**Task requirements**
Locate the line that contains "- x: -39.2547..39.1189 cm" in the entries below, then repeat it and every following line through the line that contains "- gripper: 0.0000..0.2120", exactly, and no others.

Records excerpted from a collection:
====

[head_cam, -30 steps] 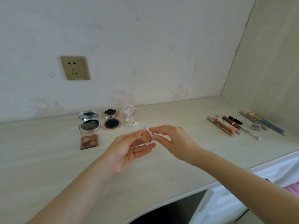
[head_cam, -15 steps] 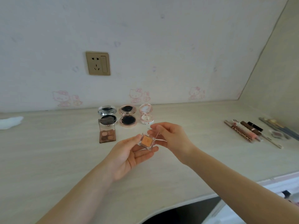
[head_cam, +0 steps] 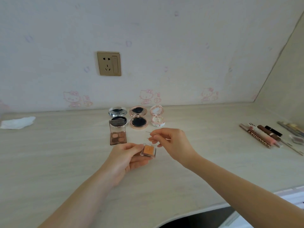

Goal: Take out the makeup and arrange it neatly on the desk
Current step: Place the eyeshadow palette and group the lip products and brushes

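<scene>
While the left hand point(head_cam: 126, 155) grips a small orange eyeshadow case point(head_cam: 148, 150) above the table point(head_cam: 49, 162), the right hand point(head_cam: 171, 142) pinches its clear lid point(head_cam: 152, 136) raised. Beyond lie a brown palette point(head_cam: 118, 134) and three open compacts point(head_cam: 139, 118) near the wall.

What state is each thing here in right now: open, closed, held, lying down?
Orange eyeshadow case: open, held by the left hand.
Clear lid: raised, pinched by the right hand.
Silver compact: open.
Rose-gold compact: open.
White compact: open.
Brown palette: open.
Lip tubes: lying flat.
</scene>
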`<act>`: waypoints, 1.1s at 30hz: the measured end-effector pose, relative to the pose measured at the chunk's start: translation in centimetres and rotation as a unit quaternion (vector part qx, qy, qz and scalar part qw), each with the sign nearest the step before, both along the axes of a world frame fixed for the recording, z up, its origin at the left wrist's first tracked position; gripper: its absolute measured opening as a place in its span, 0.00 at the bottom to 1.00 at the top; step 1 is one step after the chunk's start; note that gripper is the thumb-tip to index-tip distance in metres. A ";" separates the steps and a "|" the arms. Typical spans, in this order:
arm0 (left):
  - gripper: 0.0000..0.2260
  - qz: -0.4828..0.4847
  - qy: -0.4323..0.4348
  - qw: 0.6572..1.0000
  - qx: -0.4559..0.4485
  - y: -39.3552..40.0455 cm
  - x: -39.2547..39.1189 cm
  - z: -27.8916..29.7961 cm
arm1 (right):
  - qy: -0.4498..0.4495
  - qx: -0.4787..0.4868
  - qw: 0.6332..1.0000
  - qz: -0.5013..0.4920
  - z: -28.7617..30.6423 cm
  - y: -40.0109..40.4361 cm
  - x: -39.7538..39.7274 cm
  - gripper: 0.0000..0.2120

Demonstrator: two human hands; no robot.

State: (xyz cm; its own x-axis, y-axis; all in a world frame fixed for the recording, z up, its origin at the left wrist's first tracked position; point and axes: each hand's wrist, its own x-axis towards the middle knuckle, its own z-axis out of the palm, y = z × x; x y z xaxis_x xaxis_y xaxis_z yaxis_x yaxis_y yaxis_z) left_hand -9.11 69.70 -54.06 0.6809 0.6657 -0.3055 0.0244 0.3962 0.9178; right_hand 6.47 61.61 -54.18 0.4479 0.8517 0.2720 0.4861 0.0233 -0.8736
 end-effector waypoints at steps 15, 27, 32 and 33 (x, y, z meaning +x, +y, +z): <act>0.05 -0.031 0.098 0.679 0.727 2.3 -2.3 -4.3 | -0.017 -0.055 0.998 0.025 -2.0 3.0 0.2 0.06; 0.12 -0.028 0.104 0.680 0.726 2.7 -2.1 -5.3 | -0.131 -0.043 0.990 0.014 -3.0 2.3 0.6 0.12; 0.13 -0.017 0.139 0.636 0.759 2.5 -1.8 -5.1 | -0.111 -0.045 0.993 0.012 -3.1 2.1 1.2 0.10; 0.13 -0.018 0.142 0.628 0.765 2.6 -1.7 -5.1 | -0.110 -0.042 0.993 0.010 -3.1 2.4 1.3 0.10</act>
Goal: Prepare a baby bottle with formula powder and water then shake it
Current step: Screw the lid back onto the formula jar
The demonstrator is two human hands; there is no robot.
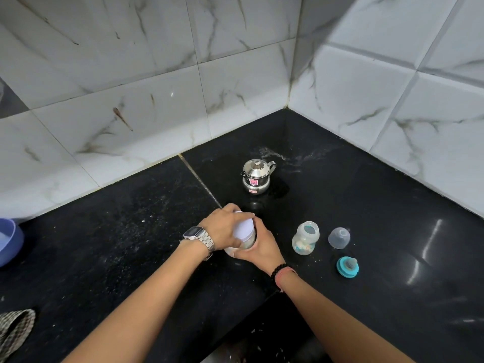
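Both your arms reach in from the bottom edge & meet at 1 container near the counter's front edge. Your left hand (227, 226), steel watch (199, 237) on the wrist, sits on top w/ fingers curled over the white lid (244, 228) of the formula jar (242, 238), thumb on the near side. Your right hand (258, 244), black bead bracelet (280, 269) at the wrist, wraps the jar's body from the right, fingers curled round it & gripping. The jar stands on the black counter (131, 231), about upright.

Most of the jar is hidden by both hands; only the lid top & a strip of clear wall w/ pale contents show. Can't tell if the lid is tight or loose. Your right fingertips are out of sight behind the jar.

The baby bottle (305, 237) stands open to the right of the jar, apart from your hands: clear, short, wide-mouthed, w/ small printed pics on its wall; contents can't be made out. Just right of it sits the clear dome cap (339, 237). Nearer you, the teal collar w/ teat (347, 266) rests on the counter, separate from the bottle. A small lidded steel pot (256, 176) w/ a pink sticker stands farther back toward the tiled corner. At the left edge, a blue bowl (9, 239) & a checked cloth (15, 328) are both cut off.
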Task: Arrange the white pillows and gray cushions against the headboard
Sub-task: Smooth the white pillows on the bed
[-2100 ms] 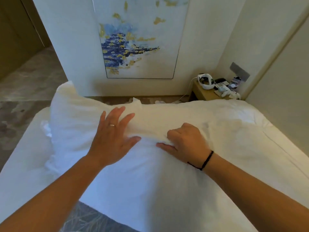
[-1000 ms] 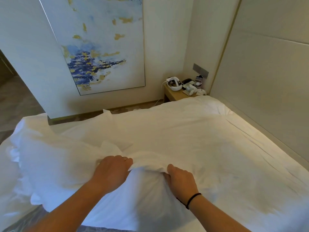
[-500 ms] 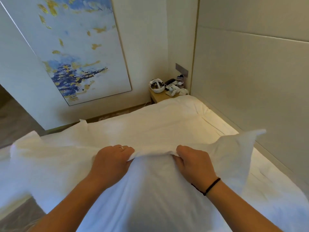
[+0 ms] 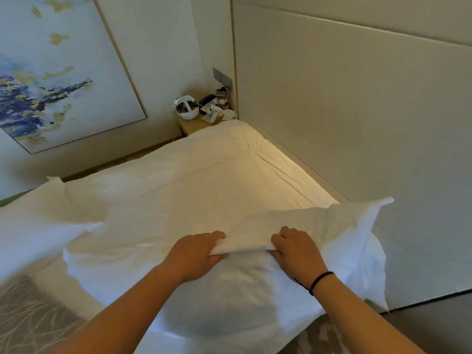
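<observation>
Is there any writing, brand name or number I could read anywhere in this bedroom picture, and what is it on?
No text can be read anywhere.
Keypad device on the bedside table: its buttons are too small and blurred to read.
Painting: only blue and gold brushwork, no legible signature.
White pillow, gripped by the left hand and right hand: no label visible.

Pillow at the near edge of the bed, headboard on the right.
The pillow [image 4: 229, 290] lies on the bed [image 4: 204, 175], its right corner near the headboard [image 4: 344, 111]; a second pillow [image 4: 38, 215] lies left, and the nightstand [image 4: 196, 122] stands behind the bed, below the wall picture [image 4: 51, 72].
</observation>
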`<state>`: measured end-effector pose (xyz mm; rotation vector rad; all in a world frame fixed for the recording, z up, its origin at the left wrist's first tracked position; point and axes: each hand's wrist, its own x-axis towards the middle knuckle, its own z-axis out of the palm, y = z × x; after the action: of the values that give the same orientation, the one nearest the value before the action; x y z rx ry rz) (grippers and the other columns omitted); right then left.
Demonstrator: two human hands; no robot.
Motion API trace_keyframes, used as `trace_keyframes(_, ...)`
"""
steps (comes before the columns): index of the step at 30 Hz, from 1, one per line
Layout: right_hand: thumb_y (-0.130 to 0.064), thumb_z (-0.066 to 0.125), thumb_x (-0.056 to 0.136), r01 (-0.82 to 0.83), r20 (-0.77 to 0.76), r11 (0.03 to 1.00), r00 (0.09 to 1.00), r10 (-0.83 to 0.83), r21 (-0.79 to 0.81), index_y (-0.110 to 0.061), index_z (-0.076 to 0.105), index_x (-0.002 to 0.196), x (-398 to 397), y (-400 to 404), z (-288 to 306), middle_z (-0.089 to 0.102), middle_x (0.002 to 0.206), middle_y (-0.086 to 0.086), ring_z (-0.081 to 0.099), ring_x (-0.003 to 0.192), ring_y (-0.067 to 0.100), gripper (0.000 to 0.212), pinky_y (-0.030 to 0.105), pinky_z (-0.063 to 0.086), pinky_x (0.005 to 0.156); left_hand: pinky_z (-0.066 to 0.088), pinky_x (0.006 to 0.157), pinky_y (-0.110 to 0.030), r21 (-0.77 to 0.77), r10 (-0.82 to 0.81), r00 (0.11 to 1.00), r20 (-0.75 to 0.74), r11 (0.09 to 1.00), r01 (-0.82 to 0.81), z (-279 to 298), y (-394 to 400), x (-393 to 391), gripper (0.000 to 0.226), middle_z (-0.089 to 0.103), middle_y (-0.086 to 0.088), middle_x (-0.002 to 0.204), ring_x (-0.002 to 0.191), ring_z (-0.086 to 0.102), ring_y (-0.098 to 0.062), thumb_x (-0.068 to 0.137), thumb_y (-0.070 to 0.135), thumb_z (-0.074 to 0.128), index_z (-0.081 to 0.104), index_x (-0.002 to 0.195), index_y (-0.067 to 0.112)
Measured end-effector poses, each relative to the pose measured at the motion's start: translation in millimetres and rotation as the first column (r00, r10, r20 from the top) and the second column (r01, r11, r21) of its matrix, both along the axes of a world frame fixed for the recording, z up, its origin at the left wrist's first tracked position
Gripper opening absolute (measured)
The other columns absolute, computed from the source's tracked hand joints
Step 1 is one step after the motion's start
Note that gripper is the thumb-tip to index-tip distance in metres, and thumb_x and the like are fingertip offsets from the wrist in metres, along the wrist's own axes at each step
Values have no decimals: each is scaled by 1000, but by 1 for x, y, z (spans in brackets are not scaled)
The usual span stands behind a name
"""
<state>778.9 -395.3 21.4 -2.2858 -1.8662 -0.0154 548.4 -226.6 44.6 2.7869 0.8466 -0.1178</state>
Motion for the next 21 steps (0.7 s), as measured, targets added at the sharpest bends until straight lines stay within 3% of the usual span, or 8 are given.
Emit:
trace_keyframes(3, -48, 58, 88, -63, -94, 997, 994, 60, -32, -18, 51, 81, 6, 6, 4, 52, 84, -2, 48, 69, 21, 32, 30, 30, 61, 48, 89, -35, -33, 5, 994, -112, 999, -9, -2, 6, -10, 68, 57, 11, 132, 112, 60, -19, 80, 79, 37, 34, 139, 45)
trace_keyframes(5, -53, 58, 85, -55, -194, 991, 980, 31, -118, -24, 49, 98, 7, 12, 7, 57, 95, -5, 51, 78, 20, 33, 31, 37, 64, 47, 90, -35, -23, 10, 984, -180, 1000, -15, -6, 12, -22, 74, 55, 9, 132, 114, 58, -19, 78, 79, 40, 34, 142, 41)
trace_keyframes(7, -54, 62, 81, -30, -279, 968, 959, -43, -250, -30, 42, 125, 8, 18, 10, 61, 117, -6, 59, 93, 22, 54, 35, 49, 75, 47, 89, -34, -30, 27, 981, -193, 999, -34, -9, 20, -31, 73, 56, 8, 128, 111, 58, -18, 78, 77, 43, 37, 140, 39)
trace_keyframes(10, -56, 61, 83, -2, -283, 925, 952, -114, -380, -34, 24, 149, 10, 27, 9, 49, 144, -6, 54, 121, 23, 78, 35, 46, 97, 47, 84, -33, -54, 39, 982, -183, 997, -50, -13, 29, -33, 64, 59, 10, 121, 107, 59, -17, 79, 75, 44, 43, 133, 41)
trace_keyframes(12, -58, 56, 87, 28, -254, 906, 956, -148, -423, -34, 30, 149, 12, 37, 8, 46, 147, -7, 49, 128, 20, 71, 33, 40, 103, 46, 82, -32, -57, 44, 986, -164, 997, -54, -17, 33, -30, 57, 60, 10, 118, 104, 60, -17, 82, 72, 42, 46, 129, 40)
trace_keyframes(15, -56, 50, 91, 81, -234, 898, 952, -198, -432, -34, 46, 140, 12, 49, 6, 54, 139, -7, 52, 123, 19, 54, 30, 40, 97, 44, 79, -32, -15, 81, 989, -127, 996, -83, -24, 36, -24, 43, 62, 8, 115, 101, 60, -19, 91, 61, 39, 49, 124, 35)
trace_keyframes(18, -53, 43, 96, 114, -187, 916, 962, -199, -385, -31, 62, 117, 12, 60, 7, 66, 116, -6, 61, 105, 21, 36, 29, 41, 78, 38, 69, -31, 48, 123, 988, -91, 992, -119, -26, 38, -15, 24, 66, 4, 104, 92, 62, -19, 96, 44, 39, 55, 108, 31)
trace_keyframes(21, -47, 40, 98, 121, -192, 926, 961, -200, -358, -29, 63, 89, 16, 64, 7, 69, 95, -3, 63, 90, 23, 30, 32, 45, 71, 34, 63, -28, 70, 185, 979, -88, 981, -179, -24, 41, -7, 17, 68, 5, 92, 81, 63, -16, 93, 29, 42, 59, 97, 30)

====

**Task solution**
  - x: -39.2547..39.1189 cm
  - z: -27.8916..29.7961 cm
arm1 (right):
  - qy: -0.4498..0.4495
  - qx: -0.4787..0.4868
  - qw: 0.6332..1.0000
  - qz: -0.5013..0.4920
  - z: -28.7617..30.6423 cm
  - y: -40.0109..40.4361 cm
  - x: -39.7538..39.7274 cm
  - gripper: 0.0000..0.2120

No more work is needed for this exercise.